Cuando alguien dice que quiere conocerte, pero no te deja entrar


 Cuando alguien dice que quiere conocerte, pero no te deja entrar

Hay algo que cada vez observo más en las relaciones modernas.

Personas que afirman querer una pareja, querer una relación estable, querer construir algo con alguien. Personas que incluso animan a la comunicación sincera y a las preguntas directas.

Sin embargo, cuando llega el momento de responder esas preguntas, se cierran.

No mienten necesariamente.

No desaparecen necesariamente.

No son personas malas.

Simplemente mantienen una distancia constante.

Hablan, pero no se muestran.

Escuchan, pero no se explican.

Preguntan poco y responden menos.

Y poco a poco la otra persona termina intentando construir una relación con una sombra en lugar de con una persona real.

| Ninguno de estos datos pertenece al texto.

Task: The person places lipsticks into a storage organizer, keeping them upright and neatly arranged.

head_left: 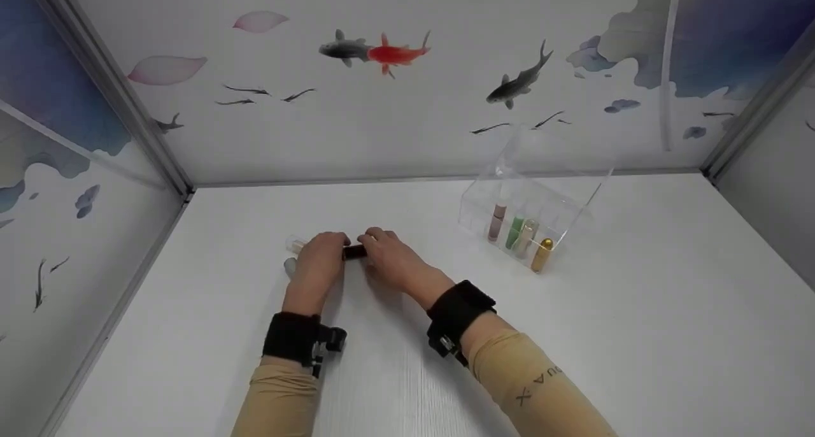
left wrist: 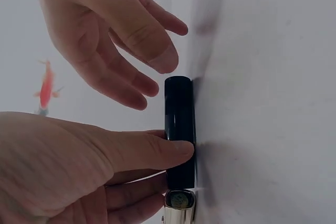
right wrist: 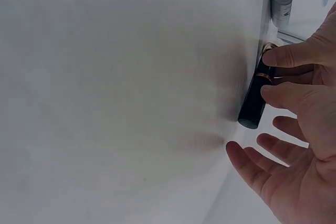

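"Lying crosswise between the left hand (head_left: 320, 262) and the right hand (head_left: 396, 262) is a glossy black cylindrical tube (left wrist: 178, 111), low at the white counter (head_left: 407, 360)."

"Who has hold of it?"

"The left hand. Its thumb and fingers pinch the tube near one end. The right hand is loosely open, fingers spread, thumb right by the other end; I can't tell if that thumb touches."

"Any markings on the tube?"

"A thin gold band (right wrist: 264, 76) rings it. Just beyond its pinched end, the left-wrist view catches a gold-rimmed, pale metallic piece (left wrist: 181, 212), cut off by the frame."

"What else is near the left hand?"

"A clear cylindrical piece (head_left: 295, 244), partly hidden by the hand, and a grey cylinder (right wrist: 282, 11) close by."

"And farther out?"

"Toward the back, on the right, sits a transparent plastic box (head_left: 477, 211) with a clear panel raised. Along its front is a row of small tubes: a mauve one (head_left: 496, 223), a green one (head_left: 514, 233), a pale cream one (head_left: 526, 239) and a gold one with a rounded top (head_left: 542, 257)."

"The arms?"

"Tan sleeves (head_left: 535, 386), with black straps (head_left: 461, 309) at both wrists. Behind the counter rises a white wall (head_left: 407, 137) printed with grey and red fish (head_left: 395, 55)."
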Tool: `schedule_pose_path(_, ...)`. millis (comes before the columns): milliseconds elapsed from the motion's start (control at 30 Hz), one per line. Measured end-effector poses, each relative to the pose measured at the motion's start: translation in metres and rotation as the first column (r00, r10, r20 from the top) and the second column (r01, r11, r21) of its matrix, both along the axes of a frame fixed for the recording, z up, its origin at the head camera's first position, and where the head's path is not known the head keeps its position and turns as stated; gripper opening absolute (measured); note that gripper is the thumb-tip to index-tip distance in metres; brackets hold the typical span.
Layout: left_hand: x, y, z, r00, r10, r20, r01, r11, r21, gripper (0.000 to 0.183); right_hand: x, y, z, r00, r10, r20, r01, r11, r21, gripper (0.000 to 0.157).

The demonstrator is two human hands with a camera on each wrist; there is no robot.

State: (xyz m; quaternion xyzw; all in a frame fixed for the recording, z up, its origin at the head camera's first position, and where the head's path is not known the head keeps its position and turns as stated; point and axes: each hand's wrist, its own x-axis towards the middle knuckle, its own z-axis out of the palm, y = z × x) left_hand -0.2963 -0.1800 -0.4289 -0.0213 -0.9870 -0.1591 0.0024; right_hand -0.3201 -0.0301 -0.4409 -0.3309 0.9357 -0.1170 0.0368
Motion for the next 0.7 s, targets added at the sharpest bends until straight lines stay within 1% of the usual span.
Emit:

La confianza no nace solamente de las buenas palabras.

Tampoco nace únicamente de la atracción.

La confianza nace cuando permitimos que alguien vea una parte de nuestra realidad.

Cómo vivimos.

Qué pensamos.

Qué sentimos.

Qué nos preocupa.

Qué nos ilusiona.

Qué heridas llevamos encima.

No hace falta contarlo todo.

No hace falta abrir el alma en una semana.

Pero sí hace falta abrir alguna puerta.

Porque si todas las puertas permanecen cerradas, la otra persona nunca sabrá realmente quién eres.

Y cuando faltan respuestas, la mente intenta rellenar los espacios vacíos.

Aparecen las dudas.

Las interpretaciones.

Las preguntas.

Y finalmente el cansancio.

Muchas personas creen que protegerse es evitar sufrir.

Sin embargo, a veces la protección excesiva termina provocando exactamente aquello que intentaba evitar.

Porque quien intenta acercarse acaba marchándose no por falta de interés, sino por falta de acceso.

No porque no quiera entrar.

Sino porque nunca le permitieron hacerlo.

Quizá la verdadera pregunta no sea:

"¿Por qué la otra persona pregunta tanto?"

Quizá la pregunta sea:

"¿Estoy dejando que me conozca realmente?"